There are indications, however, that the effectiveness of these vast and unprecedented money-printing operations in staving off deflation is reaching its limit. The Labor Department said Thursday that consumer prices in the United States fell by 0.4 percent in May, the sharpest fall since late 2008. This marked the second consecutive month of falling prices, after a 0.2 percent decline in April.

Over the past twelve months, prices have grown by only 1.1 percent, about half the target rate set by the Federal Reserve. “Further falls in US core inflation in the coming months may make some Fed officials concerned about very low inflation, or even deflation,” Paul Dales, an economist with Capital Economics, told Reuters.

Nearly five years after the financial crash of September 2008, there is no recovery in sight.
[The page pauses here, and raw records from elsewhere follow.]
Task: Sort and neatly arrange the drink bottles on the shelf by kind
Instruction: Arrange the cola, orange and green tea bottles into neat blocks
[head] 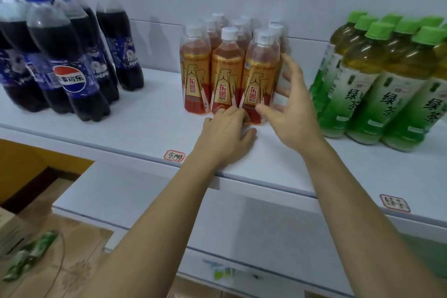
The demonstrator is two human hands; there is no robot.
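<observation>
Head view: cola bottles (72, 60) far left, energy-drink bottles (227, 72) mid-shelf (150, 118), green tea bottles (377, 84) right. Our left hand (225, 138) touches their bases, right hand (290, 104) flanks them, both loose, gripping nothing. Full, rigid, slick; we'd grip mid-label.

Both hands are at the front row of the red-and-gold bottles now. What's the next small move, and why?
Probably nudge the front-right energy drink bottle back and left, level with its two row-mates. It stands slightly forward of them and tilts a little, while the right hand cups its side and the left hand touches the row's base. The cola bottles and green tea bottles already stand grouped apart.
</observation>
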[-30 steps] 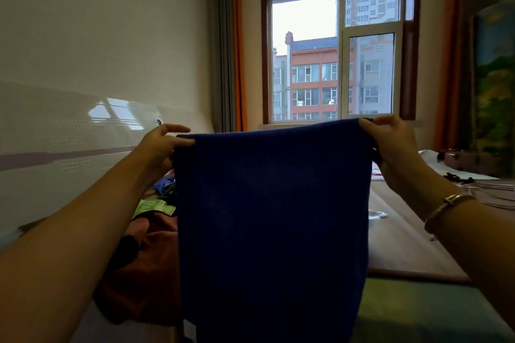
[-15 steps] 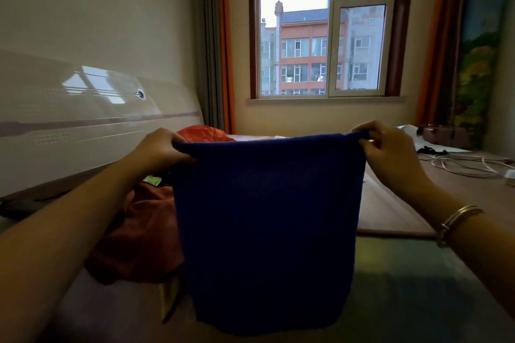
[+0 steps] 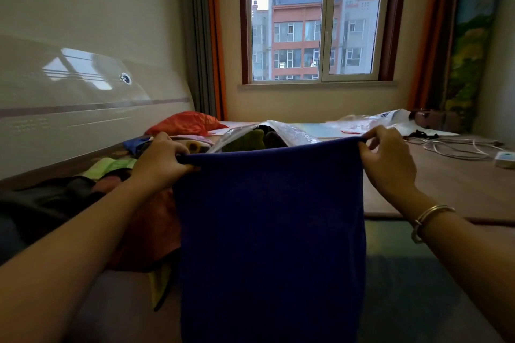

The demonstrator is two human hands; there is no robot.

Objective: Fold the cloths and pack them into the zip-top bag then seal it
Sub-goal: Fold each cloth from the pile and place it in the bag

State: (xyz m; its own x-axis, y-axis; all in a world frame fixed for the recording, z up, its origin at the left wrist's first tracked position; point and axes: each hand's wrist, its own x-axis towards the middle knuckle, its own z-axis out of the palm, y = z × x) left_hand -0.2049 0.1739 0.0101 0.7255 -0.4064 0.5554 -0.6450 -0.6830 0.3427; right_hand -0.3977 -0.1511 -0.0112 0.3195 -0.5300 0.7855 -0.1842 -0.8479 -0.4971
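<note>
Blue cloth [image 3: 271, 237] held up by its top corners over the bed [image 3: 451, 184].
The left hand [image 3: 161, 161] and right hand [image 3: 387, 159] each pinch a corner; the soft, matte rectangle hangs flat. Behind it lies a crinkled clear zip-top bag [image 3: 289, 131] holding dark cloths.
</note>
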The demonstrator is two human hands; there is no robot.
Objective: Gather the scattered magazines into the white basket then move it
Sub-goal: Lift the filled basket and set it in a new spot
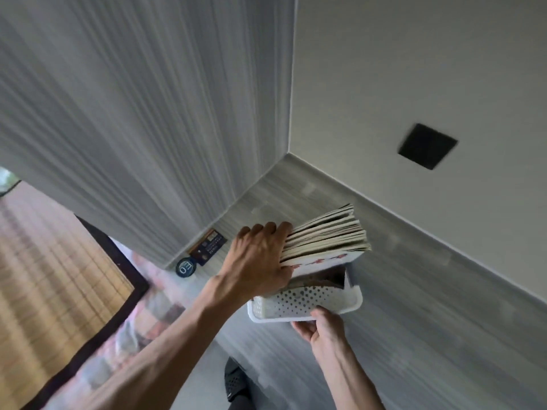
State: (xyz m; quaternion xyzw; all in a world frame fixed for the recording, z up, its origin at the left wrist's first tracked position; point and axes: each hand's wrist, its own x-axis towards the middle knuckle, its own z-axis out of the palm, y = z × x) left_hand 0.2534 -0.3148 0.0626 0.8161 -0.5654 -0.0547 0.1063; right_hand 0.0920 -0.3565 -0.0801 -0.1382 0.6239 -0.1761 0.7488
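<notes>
**Both hands on the loaded basket near the wall corner**

The white basket (305, 300) is being held up off the floor, in front of the corner where the striped wall (133, 113) meets the plain wall (414, 69). The magazines (325, 235) are standing in the basket, fanned and leaning, their page edges sticking out above its rim.

The left hand (257, 258) is pressing against the near side of the stack, just above the basket's left end; its fingers (278, 227) are curling over the top edges of the magazines and its thumb is lying on the front cover. The right hand (322, 327) is gripping the basket from below, its fingers pinched on the lower rim at the perforated side.

Left of the basket, on the floor at the foot of the striped wall, a dark card (207, 247) and a round dark tag (186, 267) are lying. Farther left of the basket a woven mat (59, 276) is spreading out.
</notes>
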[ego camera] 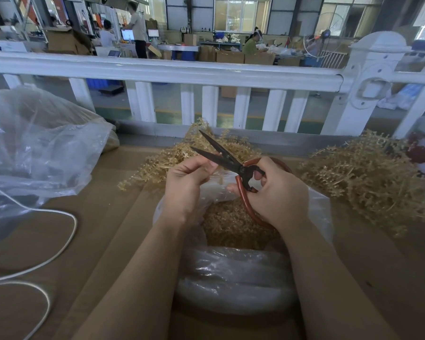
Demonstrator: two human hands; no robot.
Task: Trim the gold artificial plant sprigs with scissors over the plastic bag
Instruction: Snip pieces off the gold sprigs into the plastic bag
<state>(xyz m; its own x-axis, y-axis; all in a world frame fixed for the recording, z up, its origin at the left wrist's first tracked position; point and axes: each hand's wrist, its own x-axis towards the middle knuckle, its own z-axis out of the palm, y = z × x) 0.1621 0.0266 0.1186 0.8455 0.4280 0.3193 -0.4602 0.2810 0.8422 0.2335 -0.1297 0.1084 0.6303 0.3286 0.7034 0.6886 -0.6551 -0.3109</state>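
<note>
Both forearms reach forward, left hand [185, 179] with fingers curled in a pinch, right hand [277, 192] gripping handles.

The left hand [187, 179] curls shut around something too small and covered to make out. The right hand [275, 190] hides most of the scissors [227, 158] handles. Trimmed gold pieces [233, 224] show only partly inside the plastic bag [233, 278], behind both wrists. At the worktop's left edge a second clear bag [35, 148] and a white cord [47, 241] run out of view. The right sprig pile [368, 182] is cut off too.
</note>
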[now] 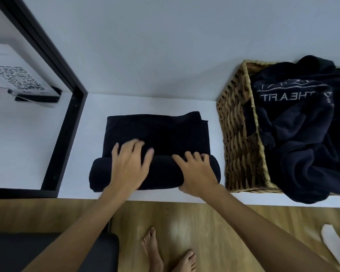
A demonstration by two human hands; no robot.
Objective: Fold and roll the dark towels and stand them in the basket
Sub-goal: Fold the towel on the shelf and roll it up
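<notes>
Left hand (130,163): fingers spread wide and nearly straight, palm down on the rolled near end of the dark towel (157,138), fingertips reaching onto its flat part. Right hand (197,171): fingers bent over the top of the same roll, thumb tucked at its near side, gripping the roll. Dark towel: folded into a narrow band, lying on the white shelf (145,103) between the black frame (67,122) and the wicker basket (238,134); near end rolled up, far part flat. Wicker basket: at the right end of the shelf, just beside the towel, holding a heap of loose dark towels (302,134), 1 corner hanging over the shelf's front edge. Writing: white letters on 1 towel in the basket, seen reversed, reading about "THEAFIT"; the rest is too creased to read. White card with QR codes (18,79): far left, behind the black frame, text too small to read. Wall (165,36): plain white. Floor (224,232): wood-look boards, 2 bare feet (165,254) standing on them.
</notes>
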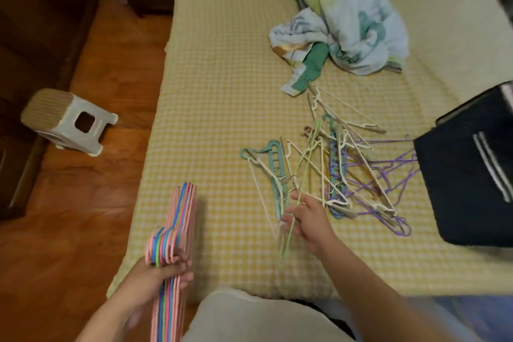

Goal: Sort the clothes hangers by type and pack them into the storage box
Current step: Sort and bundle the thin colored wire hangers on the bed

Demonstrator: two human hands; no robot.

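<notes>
Gripping stack of pink, blue, green hangers (177,233), left hand (155,276) curls round it beside bed edge. Right hand (308,223) pinches thin green hanger (294,219) at near end of tangled hanger pile (341,172) on yellow checked bed (222,92). Dark storage box (469,175) just right of pile.

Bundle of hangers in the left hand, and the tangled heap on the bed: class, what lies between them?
In the head view, only bare yellow checked bedcover lies between the bundle of hangers and the tangled heap.
</notes>
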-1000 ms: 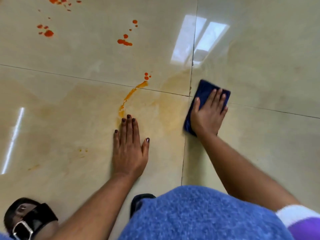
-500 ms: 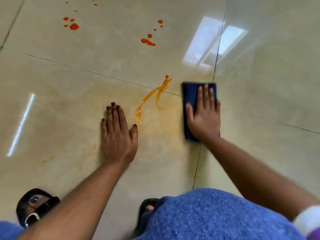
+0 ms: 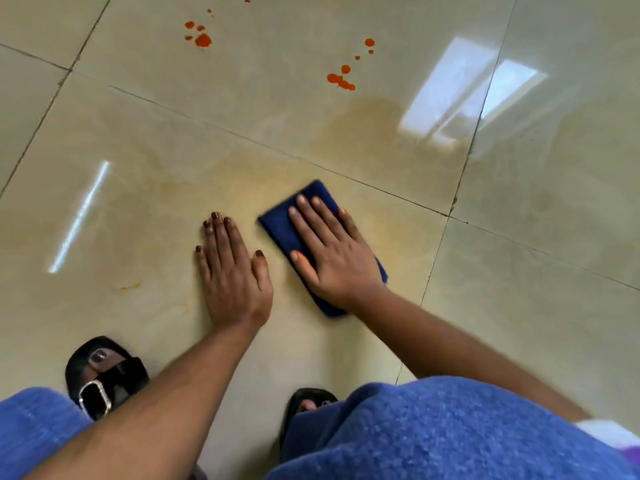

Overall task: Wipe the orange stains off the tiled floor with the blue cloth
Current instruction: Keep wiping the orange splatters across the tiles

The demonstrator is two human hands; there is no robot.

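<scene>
My right hand point(image 3: 332, 252) lies flat on the folded blue cloth point(image 3: 282, 226) and presses it onto the glossy beige tiled floor point(image 3: 536, 306). My left hand point(image 3: 232, 275) rests flat on the tile just left of the cloth, fingers together, holding nothing. A pale yellow-orange smear point(image 3: 360, 133) covers the tiles around and beyond the cloth. Fresh orange drops point(image 3: 341, 81) sit farther away, up and right of the hands. Another group of orange drops point(image 3: 201, 38) lies near the top, left of centre. A faint orange mark point(image 3: 128, 286) is to the left of my left hand.
My feet in black sandals point(image 3: 104, 375) stand at the bottom left and bottom middle. Blue fabric of my clothing point(image 3: 433, 434) fills the lower edge. Dark grout lines point(image 3: 446, 214) cross the floor. A window reflection point(image 3: 460, 95) shines at the upper right.
My right hand has swept the cloth leftward and toward me, next to my left hand. The thick orange streak seen before is gone, leaving only a pale smear.
</scene>
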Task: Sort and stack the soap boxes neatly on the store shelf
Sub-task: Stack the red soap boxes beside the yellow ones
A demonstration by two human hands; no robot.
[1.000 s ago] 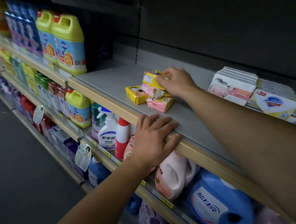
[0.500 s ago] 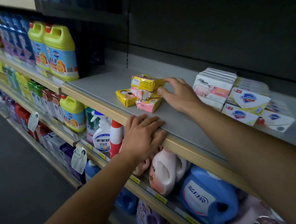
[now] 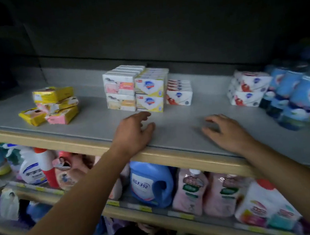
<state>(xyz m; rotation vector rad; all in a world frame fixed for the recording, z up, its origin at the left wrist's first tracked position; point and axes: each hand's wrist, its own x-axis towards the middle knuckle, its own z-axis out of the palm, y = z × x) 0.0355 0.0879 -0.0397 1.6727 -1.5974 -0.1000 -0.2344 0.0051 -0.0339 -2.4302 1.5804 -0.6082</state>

Depression-like conditions in the real economy combined with an unsustainable stock market bubble demonstrate that the crisis is not a temporary downturn that will pass and give way to pre-crisis conditions. Rather, it is a breakdown of the world capitalist system, with no prospect within the framework of that system of relief for the broad masses of working people.

No government anywhere in the world, whether of the official “left” or right, has any policies to offer to address mass unemployment, falling living standards and growing poverty. On the contrary, they all pursue the bankers’ agenda of deeper and more brutal cuts.

Following this week’s report that France had officially fallen into recession for the first time since 2008, the country’s Socialist Party president, François Hollande, reaffirmed his commitment to austerity policies, saying, “We have engaged in reforms [to address] competitiveness and we will continue.”

In the United States, the Defense Department announced Wednesday that it would begin unpaid furloughs for hundreds of thousands of its civilian employees as part of the imposition of $85 billion in “sequester” budget cuts this fiscal year. And the Obama administration is preparing a sweeping attack on Social Security and Medicare, proposing to cut a combined total of more than $500 billion from the two programs over ten years and implement structural changes that will slash benefits for millions of retirees.

In Detroit, once the symbol of the industrial might of American capitalism, the governor of Michigan has imposed a bankers’ dictatorship in the form of an emergency manager, who this week announced a plan to slash city workers’ wages and pensions, sell off assets such as the water and sewerage department, and shut down services to whole sections of the city.

The worsening economic crisis and the predatory response of the ruling class will give rise to vast social struggles. Already the impact of the crisis and the transparent role of governments as agents of the financial elite are producing far-reaching changes in mass consciousness.

Millions all over the world are losing confidence in the capitalist system and coming to the conclusion that radical change is needed. But for the emerging struggles to succeed, they must be guided by a conscious understanding of the nature of the system and the need for an independent and revolutionary struggle by the working class for power. Society must be reorganized on a socialist basis to satisfy social needs, not private profit. The critical issue is the building of a revolutionary leadership in the working class.